Turning now to potential numbers, we can similarly define a unit of potentiality p by the property p x -p = -1. [Long pause here waiting for the other shoe to drop.] Just a minute, you say, that’s just like 1 x -1 = -1.  Yes, it is. And that is just the point. All real numbers. Nothing to imagine. And Descartes finally vindicated after all these years - imaginary numbers just imaginary after all.  But how does this work? Or does it even work?  What exactly is the point? Is this a joke? It’s no joke, I assure you.  It’s an easier and better way to achieve the same ends - - - and more. Muchmore.

The secret is in the sauce, I say slyly. Really? Well, yes - in a way. Though imaginaries use a sauce with nearly identical ingredients.  The recipe is p + (-p) = 0. And, of course, i + (-i) = 0 as well.  The trick is in how - - - and where - - - the sauce is applied.  In the potential plane the sauce is applied more liberally in more locations for greater lubrication.

Levity aside. (This is after all a TST[3].) The complex plane uses a single axis.  This axis represents a new dimension, wholly distinct from the x, y and z dimensions.  Strangely,  we’re never informed where this axis/dimension might be located,  just that it is somewhere other than where x, y and z are located. Stranger still, the complex plane allocates the y-axis of the Cartesian plane for its own use in location of its points. Although never specifically mentioned, to my knowledge, I surmise the imaginary dimension exists in what mathematics and physics both call phase space.[4]

The mandalic or potential plane uses no such underhanded plan. It openly posits the existence of six new dimensions, allocated equally with two accompanying each of the Cartesian dimensions,  all overtly evident. (All nine spatial dimensions in plain sight together, that is.)  Nothing left to the imagination. As the new dimensions are made commensurate with the old in a hybrid geometric display,  no imaginary dimension is needed. Coordinates of  all potential dimensions  are  readily communicable  with the real number system through all of the ordinary Cartesian dimensions concurrently along with the Cartesian coordinates.  Moreover,  mandalic geometry conjectures that the ordinary Cartesian dimensions may in fact originate in  interactions among number species  of potential dimensions filtered through impacts on inherited biological sensory mechanisms.[5] This raises yet another interesting possibility.[6]

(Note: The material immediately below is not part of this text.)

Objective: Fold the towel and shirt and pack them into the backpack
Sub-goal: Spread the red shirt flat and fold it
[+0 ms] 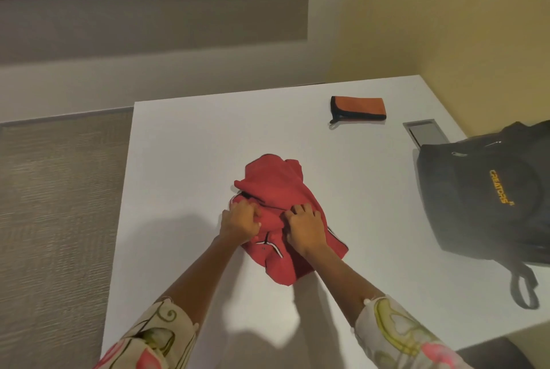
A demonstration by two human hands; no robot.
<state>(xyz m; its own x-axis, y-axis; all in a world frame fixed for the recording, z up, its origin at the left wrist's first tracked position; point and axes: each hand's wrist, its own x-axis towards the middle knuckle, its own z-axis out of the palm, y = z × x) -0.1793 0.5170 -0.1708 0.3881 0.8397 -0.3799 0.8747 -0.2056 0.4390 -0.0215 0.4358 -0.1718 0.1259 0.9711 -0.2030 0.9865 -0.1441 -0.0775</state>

In the long convoluted history of mathematics, the imaginary numbers were introduced as a correlative to the number line with its real numbers. That meant, among other things, that they were linear, consisting of a single dimension.  The  complex plane  related the two
in a kind of hybrid geometry that consisted of one real dimension and one imaginary dimension.  Mathematician  William Rowan Hamilton in 1843 proffered the  quaternions,  a number system that extends the complex numbers to three dimensions, whereupon things went, to my mind, from bad, to very much worse.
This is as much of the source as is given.